On the right side of the Find seeds … dialog, the results of smoothing, thresholding, and distance transform calculations are displayed.
When Find seeds … is applied to several slices, the seeds on each slice are not necessarily added in the same order, and therefore the fiducial ids for the same object will vary across slices. PyJAMAS can be used to track fiducial ids across slices using Track fiducials … in the Annotations menu. Alternatively, fiducials identified for one slice can be automatically propagated to other slices using Propagate seeds … or Expand and propagate seeds … from the Image menu.
Expand and propagate seeds … enables the use of one set of seeds to segment multiple images. After identifying seeds in a single slice (manually or using Find seeds …) and expanding the seeds using the watershed method, the algorithm detects fiducials too close to the boundary of the object they belong to, and moves them to the centroid of the polyline outlining the object. All fiducials are then projected onto the next slice. Seed projection uses the cross-correlation between the source and the target images. Cross-correlation is a mathematical tool to calculate similarity between two signals. Briefly, the source image is divided into windows, and each window is scanned over the target image, multiplying overlapping pixels at each possible position of the source window over the target image. Similarity between the two images will lead to greater values of the sum of pixel products. The window size is determined by the xcorr window parameter in the Expand and propagate seeds … dialog. Note that it is also possible to project seeds onto subsequent time points without expanding them, using the Propagate seeds … option in the Image menu. In this case, seeds are not centered before projecting them onto the next slice. Seed propagation can be used to automatically generate fiducials for image registration.
Another alternative to identify a consistent set of seeds is to use Propagate seeds …. After identifying seeds in a single slice (manually or using Find seeds …), seeds are projected onto the next slice using the cross-correlation between the source and the target images.

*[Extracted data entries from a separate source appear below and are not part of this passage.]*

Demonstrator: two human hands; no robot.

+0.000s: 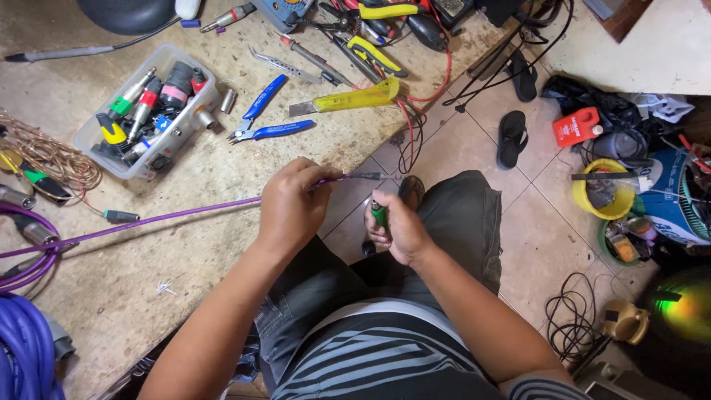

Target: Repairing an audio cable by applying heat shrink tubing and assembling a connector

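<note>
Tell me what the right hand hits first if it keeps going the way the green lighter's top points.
Likely the purple cable end held by the left hand: the right hand aims the green lighter up just beneath it. Depth is unclear, so it may pass under.

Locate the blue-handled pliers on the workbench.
In the head view, the blue-handled pliers lie upper centre on the workbench, between the clear plastic tub and the yellow utility knife.
</note>
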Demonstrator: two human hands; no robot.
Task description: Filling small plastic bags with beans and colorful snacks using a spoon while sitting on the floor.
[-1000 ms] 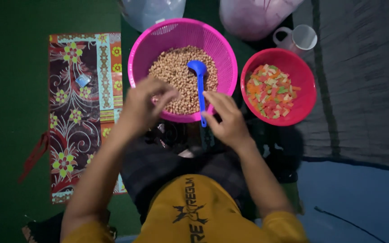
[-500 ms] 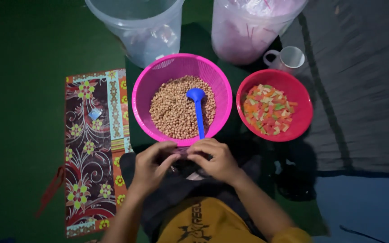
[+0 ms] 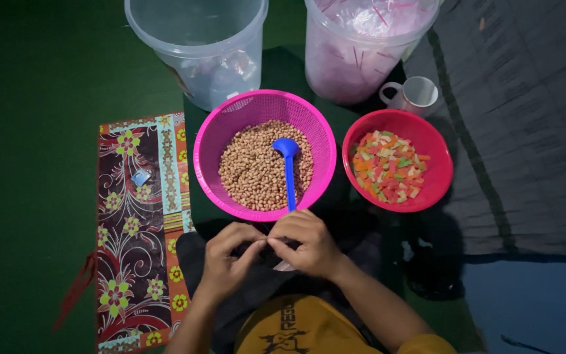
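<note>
Dark grey sheet (image 3: 532,131): spread across the right side of the green floor (image 3: 34,164).

Patterned floral mat (image 3: 135,229): lies to the left, lengthwise; a small pale wrapper (image 3: 141,177) rests on it.

Clear plastic bucket (image 3: 198,46): top left, upright, just behind the pink basket.

Second clear bucket (image 3: 361,46): top centre-right, filled with pinkish plastic wrap.

Pink perforated basket (image 3: 217,131): centre, holding a heap of peanuts (image 3: 253,174). A blue scoop (image 3: 288,167) lies in the nuts, bowl away from the person, handle reaching the near rim.

Red bowl (image 3: 437,164): just right of the basket, holding mixed orange, green and pale snack pieces (image 3: 388,167).

White mug (image 3: 414,95): behind the red bowl, beside the second bucket.

Left hand (image 3: 227,259): over the lap, just below the basket rim, fingers curled inward, fingertips meeting the right hand.

Right hand (image 3: 306,242): fingers pinched together against the left; something small and pale, possibly thin plastic, seems held between the two hands, too dim to tell.
</note>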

No boundary-proximity correction is applied, as the cells are not segmented.
One fiducial will be added to the image representing each one of the seeds. Fiducials should be edited to ensure the presence of one and only one seed per cell.
Select Expand seeds … from the Image menu to segment object using the watershed algorithm.
Select Expand and propagate seeds … from the Image menu to segment objects on the current slice using the watershed algorithm, and to automatically project the seeds onto the next slice. This option integrates object segmentation and tracking, and it ensures that corresponding objects will be annotated with the same fiducial and polyline ids.
The LiveWire can be used to interactively correct automated segmentation results. Incorrect polylines can be deleted by selecting any of the polyline annotation modes under the Annotations menu (rectangle, polyline or LiveWire), and right-clicking on the appropriate polyline.
Fiducial and polyline ids are assigned independently of each other. Manual correction of segmentation polylines will result in mismatched fiducial and polyline ids. Use Track fiducials … in the Annotations to match fiducial ids.